:: WORK INSTRUCTIONS ::
In the listing below, find the line with "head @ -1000" and the line with "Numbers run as", then return them and every line between them exactly, minus the pictures.

:: SUPPLIED RECORDS ::
Start of Block
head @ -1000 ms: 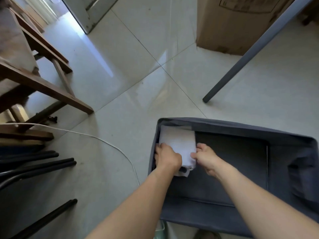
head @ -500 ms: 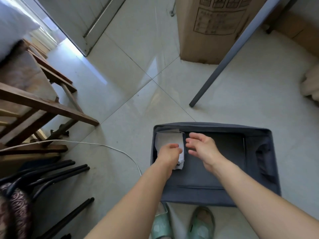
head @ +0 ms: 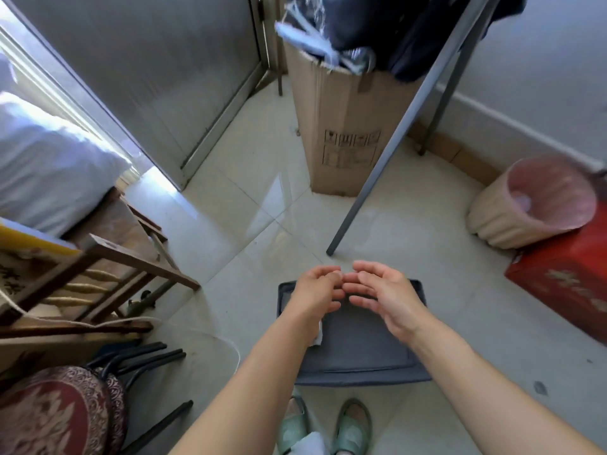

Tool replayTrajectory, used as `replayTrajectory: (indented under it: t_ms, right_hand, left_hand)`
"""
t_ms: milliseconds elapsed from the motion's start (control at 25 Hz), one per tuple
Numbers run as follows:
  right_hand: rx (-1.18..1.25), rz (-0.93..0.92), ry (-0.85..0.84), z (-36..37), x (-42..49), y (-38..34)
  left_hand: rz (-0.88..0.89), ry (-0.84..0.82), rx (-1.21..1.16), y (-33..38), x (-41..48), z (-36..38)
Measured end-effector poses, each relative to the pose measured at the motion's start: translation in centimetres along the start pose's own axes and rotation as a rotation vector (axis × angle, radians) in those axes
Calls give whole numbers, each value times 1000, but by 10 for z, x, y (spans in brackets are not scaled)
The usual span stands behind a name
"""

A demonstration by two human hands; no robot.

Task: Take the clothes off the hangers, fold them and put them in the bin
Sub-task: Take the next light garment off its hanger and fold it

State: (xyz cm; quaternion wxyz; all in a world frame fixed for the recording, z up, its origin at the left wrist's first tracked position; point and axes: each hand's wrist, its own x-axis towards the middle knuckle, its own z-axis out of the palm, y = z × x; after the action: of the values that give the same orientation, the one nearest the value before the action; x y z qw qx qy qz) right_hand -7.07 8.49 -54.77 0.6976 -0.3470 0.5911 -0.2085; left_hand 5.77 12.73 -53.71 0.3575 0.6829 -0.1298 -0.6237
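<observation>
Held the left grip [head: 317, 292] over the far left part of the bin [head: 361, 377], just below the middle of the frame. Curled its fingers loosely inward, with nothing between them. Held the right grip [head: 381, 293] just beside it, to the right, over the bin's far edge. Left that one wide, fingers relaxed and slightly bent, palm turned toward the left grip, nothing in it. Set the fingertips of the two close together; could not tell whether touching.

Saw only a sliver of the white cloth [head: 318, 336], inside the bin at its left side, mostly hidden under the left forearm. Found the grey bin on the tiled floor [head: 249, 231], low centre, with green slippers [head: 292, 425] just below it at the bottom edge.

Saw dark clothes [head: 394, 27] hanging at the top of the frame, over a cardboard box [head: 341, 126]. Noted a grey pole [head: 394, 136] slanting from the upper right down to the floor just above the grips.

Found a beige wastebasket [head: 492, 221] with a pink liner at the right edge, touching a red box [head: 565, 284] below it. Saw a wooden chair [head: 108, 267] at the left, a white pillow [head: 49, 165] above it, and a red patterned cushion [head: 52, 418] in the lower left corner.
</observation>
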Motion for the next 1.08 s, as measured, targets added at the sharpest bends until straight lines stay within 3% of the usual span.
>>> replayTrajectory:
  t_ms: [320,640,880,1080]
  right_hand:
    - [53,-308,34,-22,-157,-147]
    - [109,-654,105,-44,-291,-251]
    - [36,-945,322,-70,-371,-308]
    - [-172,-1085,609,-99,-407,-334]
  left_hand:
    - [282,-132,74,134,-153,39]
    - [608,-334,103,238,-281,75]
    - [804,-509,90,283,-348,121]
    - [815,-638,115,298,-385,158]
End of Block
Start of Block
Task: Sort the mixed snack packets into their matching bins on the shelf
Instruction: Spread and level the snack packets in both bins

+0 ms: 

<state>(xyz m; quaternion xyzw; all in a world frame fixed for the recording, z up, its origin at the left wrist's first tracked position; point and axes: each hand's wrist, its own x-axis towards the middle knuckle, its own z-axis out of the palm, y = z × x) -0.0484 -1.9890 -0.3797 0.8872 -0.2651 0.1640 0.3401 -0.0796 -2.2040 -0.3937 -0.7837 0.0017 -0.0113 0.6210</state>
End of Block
:: RESULT OF THIS EXERCISE ::
head @ -1000 ms: 
head @ -500 ms: 
head @ +0 ms: 

Tool replayTrajectory, used as `replayTrajectory: (indented under it: t_ms, right_hand, left_hand)`
"""
t_ms: milliseconds elapsed from the motion's start (control at 25 Hz), one per tuple
Numbers run as follows:

Nothing further is needed for the exercise.